▶ _ACTIVITY_:
Everything from the line that contains "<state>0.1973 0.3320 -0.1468" to the end of the data below is to be reproduced verbatim; leave all else out.

>>>

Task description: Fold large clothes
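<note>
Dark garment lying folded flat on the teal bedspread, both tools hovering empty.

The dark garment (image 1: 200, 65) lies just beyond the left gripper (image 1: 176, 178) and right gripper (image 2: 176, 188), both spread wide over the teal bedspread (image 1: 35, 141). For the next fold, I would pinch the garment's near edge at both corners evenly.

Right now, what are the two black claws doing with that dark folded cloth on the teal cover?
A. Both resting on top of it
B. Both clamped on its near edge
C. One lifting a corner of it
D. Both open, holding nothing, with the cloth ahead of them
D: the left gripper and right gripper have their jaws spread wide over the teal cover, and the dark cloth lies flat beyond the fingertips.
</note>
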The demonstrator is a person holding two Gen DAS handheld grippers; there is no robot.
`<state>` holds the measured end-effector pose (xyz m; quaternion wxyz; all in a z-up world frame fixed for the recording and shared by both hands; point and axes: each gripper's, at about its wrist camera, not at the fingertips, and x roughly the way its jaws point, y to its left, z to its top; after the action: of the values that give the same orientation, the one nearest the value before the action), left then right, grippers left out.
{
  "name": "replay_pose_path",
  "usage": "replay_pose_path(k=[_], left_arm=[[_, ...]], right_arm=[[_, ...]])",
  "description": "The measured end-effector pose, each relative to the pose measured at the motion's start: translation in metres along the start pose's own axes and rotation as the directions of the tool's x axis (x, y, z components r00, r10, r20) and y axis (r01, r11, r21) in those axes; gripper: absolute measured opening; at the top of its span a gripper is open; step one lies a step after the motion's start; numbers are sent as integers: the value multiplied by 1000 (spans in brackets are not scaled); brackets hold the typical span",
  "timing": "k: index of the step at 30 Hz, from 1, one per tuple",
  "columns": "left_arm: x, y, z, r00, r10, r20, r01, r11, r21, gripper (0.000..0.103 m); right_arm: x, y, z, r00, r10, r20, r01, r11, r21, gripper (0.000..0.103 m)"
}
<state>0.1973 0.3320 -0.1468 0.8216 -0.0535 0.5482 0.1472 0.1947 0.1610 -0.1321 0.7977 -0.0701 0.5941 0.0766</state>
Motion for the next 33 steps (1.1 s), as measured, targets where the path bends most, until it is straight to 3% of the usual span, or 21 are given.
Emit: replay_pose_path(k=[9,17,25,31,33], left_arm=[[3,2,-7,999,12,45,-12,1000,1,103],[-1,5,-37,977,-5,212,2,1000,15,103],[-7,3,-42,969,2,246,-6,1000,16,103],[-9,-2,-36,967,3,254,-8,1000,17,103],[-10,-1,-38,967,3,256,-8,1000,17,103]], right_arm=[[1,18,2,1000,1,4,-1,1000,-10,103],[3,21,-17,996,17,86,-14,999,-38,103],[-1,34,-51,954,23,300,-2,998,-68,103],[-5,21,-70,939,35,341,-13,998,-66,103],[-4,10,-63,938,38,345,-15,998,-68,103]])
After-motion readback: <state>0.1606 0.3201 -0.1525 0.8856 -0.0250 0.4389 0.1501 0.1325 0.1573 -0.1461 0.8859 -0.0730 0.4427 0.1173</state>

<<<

▶ _YOUR SOLUTION_:
<state>0.1973 0.3320 -0.1468 0.8216 -0.0535 0.5482 0.1472 0.1947 0.1610 -0.1321 0.7977 -0.0701 0.5941 0.0766</state>
Motion for the next 33 steps (1.1 s), as measured, targets where the path bends most, until it is straight to 3% of the usual span, or 21 are given.
Emit: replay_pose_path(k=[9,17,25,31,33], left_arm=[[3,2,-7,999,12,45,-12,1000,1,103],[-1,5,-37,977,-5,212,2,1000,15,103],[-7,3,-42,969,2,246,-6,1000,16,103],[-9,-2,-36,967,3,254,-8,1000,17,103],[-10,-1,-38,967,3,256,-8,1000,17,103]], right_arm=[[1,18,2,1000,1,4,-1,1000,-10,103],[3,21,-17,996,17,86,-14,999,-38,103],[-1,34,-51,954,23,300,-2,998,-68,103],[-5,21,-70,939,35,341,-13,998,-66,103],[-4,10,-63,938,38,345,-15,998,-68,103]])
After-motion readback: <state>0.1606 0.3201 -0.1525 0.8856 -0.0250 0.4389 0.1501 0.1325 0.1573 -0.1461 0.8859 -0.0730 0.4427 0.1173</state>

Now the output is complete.